The demonstration showed agents coordinating across multiple specialized sub-agents (mortgage assistant, application processing, etc.), with a supervisor agent planning how to decompose complex queries. The code interpreter feature enables agents to execute Python code for mathematical calculations, addressing LLMs' weakness with numerical computation without requiring explicit tool definitions.
## Lessons for LLMOps Practitioners
Several production considerations emerged from this case study. The team emphasized that simply applying LLMs to complex optimization problems doesn't work — they needed the agentic architecture with specialized graph construction and causal inference algorithms. The tribal knowledge encoding is handled through explicit formulas and weighting systems rather than trying to embed it purely in prompts, suggesting a hybrid approach where domain expertise is codified outside the LLM reasoning loop.

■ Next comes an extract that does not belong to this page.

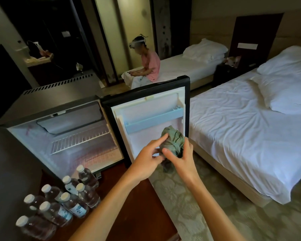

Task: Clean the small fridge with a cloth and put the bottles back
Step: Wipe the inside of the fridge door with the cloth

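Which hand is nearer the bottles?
Left. The left hand is up and right of the bottles, on the cloth; the right hand grips it farther right.

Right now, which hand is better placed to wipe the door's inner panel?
Right, probably. The right hand grips the bunched cloth by the open fridge door; the left hand shows only a forefinger on it.

Both forearms leave the frame at its lower edge, the right hand (182, 162) covers the lower part of the cloth (174, 140), the grip of the left hand (146, 162) on it is unclear, the bed (241, 136) runs off the right, and the labels on the bottles (71, 204) are illegible.
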`<state>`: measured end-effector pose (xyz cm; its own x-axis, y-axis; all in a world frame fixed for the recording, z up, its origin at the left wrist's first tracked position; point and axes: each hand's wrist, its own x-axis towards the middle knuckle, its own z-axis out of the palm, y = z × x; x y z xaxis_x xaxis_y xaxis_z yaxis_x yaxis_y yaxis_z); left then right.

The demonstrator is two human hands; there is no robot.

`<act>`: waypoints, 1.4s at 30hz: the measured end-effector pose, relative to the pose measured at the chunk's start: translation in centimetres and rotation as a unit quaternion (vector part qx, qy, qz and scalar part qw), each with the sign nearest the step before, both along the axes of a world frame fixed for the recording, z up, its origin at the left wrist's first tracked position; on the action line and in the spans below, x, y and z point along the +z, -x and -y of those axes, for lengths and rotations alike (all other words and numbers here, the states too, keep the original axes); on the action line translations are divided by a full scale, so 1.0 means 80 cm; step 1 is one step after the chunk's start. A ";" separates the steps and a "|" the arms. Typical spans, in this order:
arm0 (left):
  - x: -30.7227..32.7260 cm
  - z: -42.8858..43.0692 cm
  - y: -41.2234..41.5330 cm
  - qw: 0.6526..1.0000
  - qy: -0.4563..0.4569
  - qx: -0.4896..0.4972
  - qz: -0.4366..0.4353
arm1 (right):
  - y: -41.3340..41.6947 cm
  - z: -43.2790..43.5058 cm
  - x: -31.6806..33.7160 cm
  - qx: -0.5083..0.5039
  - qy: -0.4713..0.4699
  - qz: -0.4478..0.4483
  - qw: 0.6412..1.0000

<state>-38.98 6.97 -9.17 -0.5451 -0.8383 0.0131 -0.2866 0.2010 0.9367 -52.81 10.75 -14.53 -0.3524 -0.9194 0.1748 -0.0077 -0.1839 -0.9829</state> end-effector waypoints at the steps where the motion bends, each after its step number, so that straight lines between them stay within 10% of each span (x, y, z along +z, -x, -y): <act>1: 0.000 0.010 -0.001 0.999 0.023 -0.018 0.024 | -0.002 0.008 0.001 0.013 0.012 0.027 0.999; 12: 0.040 0.134 -0.048 0.988 0.054 -0.127 0.074 | -0.049 0.109 0.020 -0.030 0.024 0.143 0.989; 17: 0.080 0.202 -0.085 0.952 0.293 0.010 0.087 | -0.062 0.144 0.029 -0.093 0.015 0.157 0.983; 26: 0.064 0.277 -0.122 0.763 0.610 0.115 0.178 | -0.039 0.140 0.044 -0.253 0.042 -0.002 0.967; 42: -0.078 0.243 -0.116 0.764 0.552 0.160 0.293 | 0.039 0.218 0.026 -0.242 -0.020 -0.445 0.862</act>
<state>-29.69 -12.47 -15.41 -0.4987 -0.5836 0.6409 -0.7913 0.6083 -0.0619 -55.94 -6.65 -12.42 -0.4392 -0.7141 0.5451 -0.8280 0.0863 -0.5540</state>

The architecture's model-agnostic design, built on LangChain with Bedrock as the inference layer, provides future-proofing against rapid model evolution. The presenters noted that 2025 represents the transition from agent prototypes to production deployments, with financial services customers already running multi-agent systems in production.
The choice between LangChain custom agents versus managed Bedrock agents depends on engineering capability and control requirements. Teams with strong engineering skills can maintain custom implementations for maximum flexibility, while others can leverage managed agents for faster time-to-production with automatic scaling and reduced operational burden.
The case study demonstrates that production LLM deployments at scale often require sophisticated data engineering (the graph construction pipeline), domain expertise encoding (tribal knowledge formulas), and careful architecture design (multi-agent coordination) rather than simple prompt engineering or RAG implementations.